Wednesday, May 20, 2015

"P" is for "Primetime"

Have you had a few days?  Have you had time to let it settle down?  If not to understand it, at least to accept it?  Maybe you've given it a rewatch to see if it's better with expectations lowered down to reality?

Television characters occupy a unique spot in the pantheon of our subconscious.  All fictional characters occupy a strange place, in that they're not real, and yet they raise emotions in us, they make us care about events that never took place and people who never existed.  They allow us to project ourselves into strange situations, and unlike real people we can never disappoint them.

Television, though, is a unique medium.  A character in a movie is someone we may idealize, but ultimately they'll never be more than a few hundred lines, a few hours of running time, and though their feats may be great, worldchanging even, their scope is limited.  A television show, though, comes to us every week, for most of the year, and sometimes for a great many years. 

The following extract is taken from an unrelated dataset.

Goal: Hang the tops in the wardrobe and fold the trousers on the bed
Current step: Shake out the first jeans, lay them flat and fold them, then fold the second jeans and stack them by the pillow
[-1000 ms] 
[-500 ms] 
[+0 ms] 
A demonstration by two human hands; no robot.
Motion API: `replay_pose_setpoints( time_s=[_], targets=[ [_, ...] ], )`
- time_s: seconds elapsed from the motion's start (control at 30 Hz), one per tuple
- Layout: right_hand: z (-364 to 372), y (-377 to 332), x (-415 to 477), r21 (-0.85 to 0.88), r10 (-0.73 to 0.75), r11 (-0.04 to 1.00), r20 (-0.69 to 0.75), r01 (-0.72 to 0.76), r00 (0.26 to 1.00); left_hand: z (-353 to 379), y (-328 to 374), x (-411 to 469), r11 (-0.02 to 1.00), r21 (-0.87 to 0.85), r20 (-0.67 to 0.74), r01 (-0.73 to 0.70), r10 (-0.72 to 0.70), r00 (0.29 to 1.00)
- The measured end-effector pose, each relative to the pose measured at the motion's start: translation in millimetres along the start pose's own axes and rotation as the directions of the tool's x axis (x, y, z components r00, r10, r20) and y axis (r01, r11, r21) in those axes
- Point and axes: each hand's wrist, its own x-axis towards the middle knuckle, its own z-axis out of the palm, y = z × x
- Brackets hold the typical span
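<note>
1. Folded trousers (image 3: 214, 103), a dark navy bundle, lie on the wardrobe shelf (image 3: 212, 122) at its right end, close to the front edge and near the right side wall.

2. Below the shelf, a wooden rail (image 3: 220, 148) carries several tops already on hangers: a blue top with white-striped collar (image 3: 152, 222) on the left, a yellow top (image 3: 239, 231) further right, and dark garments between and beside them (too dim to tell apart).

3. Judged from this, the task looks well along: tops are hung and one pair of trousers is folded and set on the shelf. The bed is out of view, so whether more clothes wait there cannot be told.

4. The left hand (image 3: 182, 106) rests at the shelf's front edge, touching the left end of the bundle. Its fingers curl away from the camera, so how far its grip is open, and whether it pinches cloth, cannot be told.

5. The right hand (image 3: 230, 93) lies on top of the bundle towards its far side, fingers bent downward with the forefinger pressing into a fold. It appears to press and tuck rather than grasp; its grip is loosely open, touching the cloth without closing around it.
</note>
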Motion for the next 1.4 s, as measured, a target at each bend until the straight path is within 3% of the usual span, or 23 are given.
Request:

In the sense that I have a "relationship" - one-sided though it may be, and ethereal though it may be - with Homer Simpson, I have had that relationship with him for twice as long as I've been married to my wife.  Homer has been a part of my life - albeit, only for a half hour once a week - since I was seven.  I've watched The Simpsons through every era of my life, when I was in joy, when I was in pain, and watched them go through their joys and pains.  I feel like Homer is my friend.

But he's not.  He never can be.  He doesn't exist.  As much as I can sympathize and empathize with him, he'll never be able to return the favor.  We'll never have a conversation, he'll never offer me advice, except obliquely in his conversations with others.  (In the case of Homer, of course, that's probably not such a bad thing...)  I'll never be able to offer him comfort or even to buy him a beer.

I think what separates television as a medium from film and writing, if I were to boil it down to a word, is anticipation.  Yes, there's anticipation in waiting for a movie to come out, but once it's out it's out, and you can own it and watch it any time.  A novel you can anticipate the ending of the story, but the only limitation is how fast you can read.

With TV, though, I have to wait seven days, to the dot, to find out what happens next.  Sometimes longer.  Sometimes two weeks when there's a holiday, sometimes months when there's a cliffhanger season finale.  In the micro sense, there's the anticipation of a three- or six-act story broken up by minutes of commercial.  A masterful television show uses commercial breaks to raise the stakes and raise anticipation so that you're dying to know what happens next.  And then, in the macro sense, it makes you want to tune in next week.  And then, in the even more macro sense, it makes you want to tune in next season.

Television is about anticipation.  Yes, I've only shared 90 actual hours with Don Draper and crew.  But I've done it over the past seven years.  And how much of that time have I spent dying to know what happens next?  That setup means that television characters live in your consciousness for much longer than any other character.  A movie character is there for two hours.  A novel character might be there for longer.  But a television character can begin to feel like an old friend.  As I mentioned above, I've had "relationships" with TV characters that have lasted longer than friendships.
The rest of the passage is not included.